The Staff presented an initial draft of the Conceptual Framework discussion paper (DP) for the IASB’s discussion.  At the February Board meeting the Staff highlighted to the Board the following sections of the DP for discussion:

  1. Purpose and status of the Conceptual Framework;
  2. Elements of Financial Statements;
  3. Recognition and derecognition; and
  4. Measurement

A number of papers were prepared by the Staff for the Board discussion.  It was noted that the Board responses to the questions in the papers would form the basis of the preliminary views expressed in the DP.  The Staff also noted that they were in very early draft stages of the DP and they were seeking comment from the Board members on the key concepts in their papers.

The Staff noted that the draft DP did not include sections on:

  1. Introduction and invitation to comment;
  2. Reporting entity – Reporting Entity issues were to be discussed in Agenda Paper 3H;
  3. Presentation (including the OCI question) – This was to be discussed at the March 2013 meeting
  4. Disclosures – This was to be discussed at the March 2013 meeting
  5. Appendix – Which it was envisaged would include Chapter 1 The objective of general purpose financial reporting and Chapter 3 The qualitative characteristics of useful financial information.

The Staff also noted that there were also sections of the papers that were to be presented in the February Board meeting that were incomplete (such as in Agenda Paper 3C – additional guidance was required on constructive obligations and obligations to stand aside).  The Staff noted that these would be completed for discussion at the March 2013 Board meeting.

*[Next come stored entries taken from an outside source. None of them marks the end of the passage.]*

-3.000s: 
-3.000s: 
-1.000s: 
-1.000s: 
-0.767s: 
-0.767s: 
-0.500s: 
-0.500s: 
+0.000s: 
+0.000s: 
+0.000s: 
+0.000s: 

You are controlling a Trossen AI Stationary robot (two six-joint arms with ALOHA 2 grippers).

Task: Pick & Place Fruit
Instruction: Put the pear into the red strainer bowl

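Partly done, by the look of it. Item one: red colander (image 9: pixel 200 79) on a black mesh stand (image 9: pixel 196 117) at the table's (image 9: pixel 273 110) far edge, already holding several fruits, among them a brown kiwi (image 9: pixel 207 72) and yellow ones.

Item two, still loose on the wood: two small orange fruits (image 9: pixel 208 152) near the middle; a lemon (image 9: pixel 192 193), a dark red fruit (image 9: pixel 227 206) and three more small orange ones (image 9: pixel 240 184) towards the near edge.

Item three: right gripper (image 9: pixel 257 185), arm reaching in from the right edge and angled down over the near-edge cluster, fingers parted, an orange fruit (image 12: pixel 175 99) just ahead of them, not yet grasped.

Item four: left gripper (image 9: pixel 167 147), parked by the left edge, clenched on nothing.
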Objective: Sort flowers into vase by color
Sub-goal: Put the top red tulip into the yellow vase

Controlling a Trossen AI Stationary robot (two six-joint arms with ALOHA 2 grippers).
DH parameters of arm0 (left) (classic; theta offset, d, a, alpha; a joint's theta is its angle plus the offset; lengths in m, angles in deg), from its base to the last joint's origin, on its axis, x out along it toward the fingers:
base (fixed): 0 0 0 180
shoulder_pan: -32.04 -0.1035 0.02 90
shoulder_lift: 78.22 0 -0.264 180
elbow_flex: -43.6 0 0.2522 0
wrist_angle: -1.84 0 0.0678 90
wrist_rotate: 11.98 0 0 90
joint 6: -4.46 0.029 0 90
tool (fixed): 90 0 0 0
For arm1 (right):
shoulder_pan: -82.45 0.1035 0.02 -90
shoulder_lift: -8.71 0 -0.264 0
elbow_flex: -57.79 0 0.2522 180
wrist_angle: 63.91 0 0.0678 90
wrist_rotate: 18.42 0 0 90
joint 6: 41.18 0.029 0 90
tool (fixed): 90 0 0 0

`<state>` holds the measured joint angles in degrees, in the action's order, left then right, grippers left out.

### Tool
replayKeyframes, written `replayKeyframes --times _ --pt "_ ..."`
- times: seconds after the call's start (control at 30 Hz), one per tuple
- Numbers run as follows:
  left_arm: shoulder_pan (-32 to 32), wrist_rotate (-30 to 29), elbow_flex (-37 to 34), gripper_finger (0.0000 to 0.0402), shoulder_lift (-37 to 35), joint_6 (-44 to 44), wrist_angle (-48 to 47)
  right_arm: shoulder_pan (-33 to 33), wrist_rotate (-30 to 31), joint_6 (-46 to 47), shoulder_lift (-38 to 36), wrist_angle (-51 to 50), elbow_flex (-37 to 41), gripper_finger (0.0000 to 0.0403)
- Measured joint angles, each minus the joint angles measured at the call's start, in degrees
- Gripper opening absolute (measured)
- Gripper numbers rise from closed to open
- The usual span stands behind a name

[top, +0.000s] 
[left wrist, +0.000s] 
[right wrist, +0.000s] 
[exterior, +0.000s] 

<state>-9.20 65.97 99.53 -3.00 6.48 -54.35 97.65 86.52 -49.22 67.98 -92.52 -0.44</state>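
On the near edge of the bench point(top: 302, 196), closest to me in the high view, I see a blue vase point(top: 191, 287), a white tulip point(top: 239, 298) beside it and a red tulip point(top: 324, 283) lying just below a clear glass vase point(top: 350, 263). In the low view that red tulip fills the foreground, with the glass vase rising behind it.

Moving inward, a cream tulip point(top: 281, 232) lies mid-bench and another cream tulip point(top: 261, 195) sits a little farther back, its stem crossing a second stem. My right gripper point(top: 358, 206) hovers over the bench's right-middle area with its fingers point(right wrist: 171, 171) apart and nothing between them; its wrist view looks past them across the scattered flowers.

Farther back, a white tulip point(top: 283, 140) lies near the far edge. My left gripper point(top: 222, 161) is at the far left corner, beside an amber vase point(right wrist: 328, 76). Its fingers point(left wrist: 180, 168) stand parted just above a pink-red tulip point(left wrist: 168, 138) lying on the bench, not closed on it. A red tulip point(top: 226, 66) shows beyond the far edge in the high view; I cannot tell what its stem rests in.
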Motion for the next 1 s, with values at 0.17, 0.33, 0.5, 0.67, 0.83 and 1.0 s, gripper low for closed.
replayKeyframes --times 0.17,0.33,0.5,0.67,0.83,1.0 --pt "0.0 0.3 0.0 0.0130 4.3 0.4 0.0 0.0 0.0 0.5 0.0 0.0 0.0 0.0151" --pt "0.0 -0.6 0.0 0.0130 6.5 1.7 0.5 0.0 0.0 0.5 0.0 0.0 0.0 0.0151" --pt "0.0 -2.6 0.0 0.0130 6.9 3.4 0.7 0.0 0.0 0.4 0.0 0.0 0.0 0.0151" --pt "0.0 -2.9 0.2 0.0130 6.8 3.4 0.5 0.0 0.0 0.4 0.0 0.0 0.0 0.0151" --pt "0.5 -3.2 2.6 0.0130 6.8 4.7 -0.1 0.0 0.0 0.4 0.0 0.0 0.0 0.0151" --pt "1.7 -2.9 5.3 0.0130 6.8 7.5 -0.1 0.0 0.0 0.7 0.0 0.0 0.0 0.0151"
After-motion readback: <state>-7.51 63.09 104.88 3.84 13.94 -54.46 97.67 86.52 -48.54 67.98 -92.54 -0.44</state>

The Staff highlighted that in the February 2013 Board meeting they also intended to discuss:

  1. Reporting entity (decision making session);
  2. Conceptual Framework: Feedback on survey and discussion forum (education session only); and
  3. ASBJ research on the use of OCI (education session only)

The Staff were aiming to produce a revised draft of the DP for the April Board meeting.

The Staff proposed that the DP should include the definition of a liability as a present obligation to transfer an economic resource.  They noted that the focus of a liability is that it is an obligation rather than the outflow of economic benefits that the obligation may generate.  The Staff also noted that the reference to “past event” can be deleted as the requirement for a liability to be a present obligation already includes the notion of a past event.  However the Staff did note that one of their options for guidance to identify a present obligation (that they were asking the Board to consider) did include a role for notion of a past event.

At the Board meeting on Monday 18 February 2013, the Board focussed on the guidance to support the definition of a liability.  The Staff noted that a present obligation is one that exists at the reporting date.  They noted that to identify a liability is was necessary to distinguish between present obligations and possible future obligations.  The Staff noted that difficulties are encountered in practice because it is unclear whether an entity has a present obligation when the requirement to transfer resources remains conditional on the occurrence of uncertain future events.  The Staff noted that future events can be of two types:

  1. Those whose occurrence is outside control of the entity; and
  2. Those whose occurrence depends on the entity’s future actions.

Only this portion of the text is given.